> **Directions**:
Output a character-exact copy of the data, images removed.

[Stored data Boundary: Start]

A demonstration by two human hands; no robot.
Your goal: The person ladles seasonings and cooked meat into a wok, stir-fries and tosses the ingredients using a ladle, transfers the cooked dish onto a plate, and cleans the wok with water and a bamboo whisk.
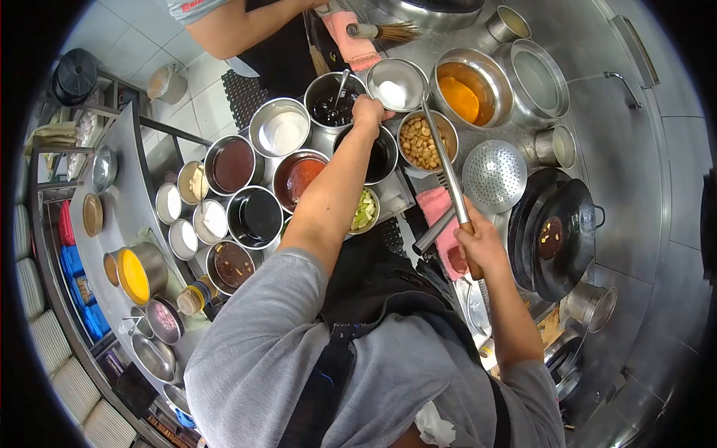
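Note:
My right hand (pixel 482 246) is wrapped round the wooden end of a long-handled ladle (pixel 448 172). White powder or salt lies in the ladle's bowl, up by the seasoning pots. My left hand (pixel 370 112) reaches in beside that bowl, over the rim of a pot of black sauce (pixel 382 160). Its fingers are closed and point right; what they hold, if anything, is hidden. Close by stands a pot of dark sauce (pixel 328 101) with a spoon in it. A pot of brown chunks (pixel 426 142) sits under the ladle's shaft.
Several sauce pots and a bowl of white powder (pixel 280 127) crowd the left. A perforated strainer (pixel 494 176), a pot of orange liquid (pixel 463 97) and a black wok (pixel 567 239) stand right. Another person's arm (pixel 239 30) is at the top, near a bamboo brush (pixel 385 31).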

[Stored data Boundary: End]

> **Answer for the task**:
A demonstration by two human hands; no robot.
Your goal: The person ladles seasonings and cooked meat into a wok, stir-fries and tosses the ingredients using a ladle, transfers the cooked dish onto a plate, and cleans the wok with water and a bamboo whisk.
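Note:
My right hand (pixel 482 246) is wrapped round the wooden end of a long-handled ladle (pixel 448 172). White powder or salt lies in the ladle's bowl, up by the seasoning pots. My left hand (pixel 370 112) reaches in beside that bowl, over the rim of a pot of black sauce (pixel 382 160). Its fingers are closed and point right; what they hold, if anything, is hidden. Close by stands a pot of dark sauce (pixel 328 101) with a spoon in it. A pot of brown chunks (pixel 426 142) sits under the ladle's shaft.
Several sauce pots and a bowl of white powder (pixel 280 127) crowd the left. A perforated strainer (pixel 494 176), a pot of orange liquid (pixel 463 97) and a black wok (pixel 567 239) stand right. Another person's arm (pixel 239 30) is at the top, near a bamboo brush (pixel 385 31).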

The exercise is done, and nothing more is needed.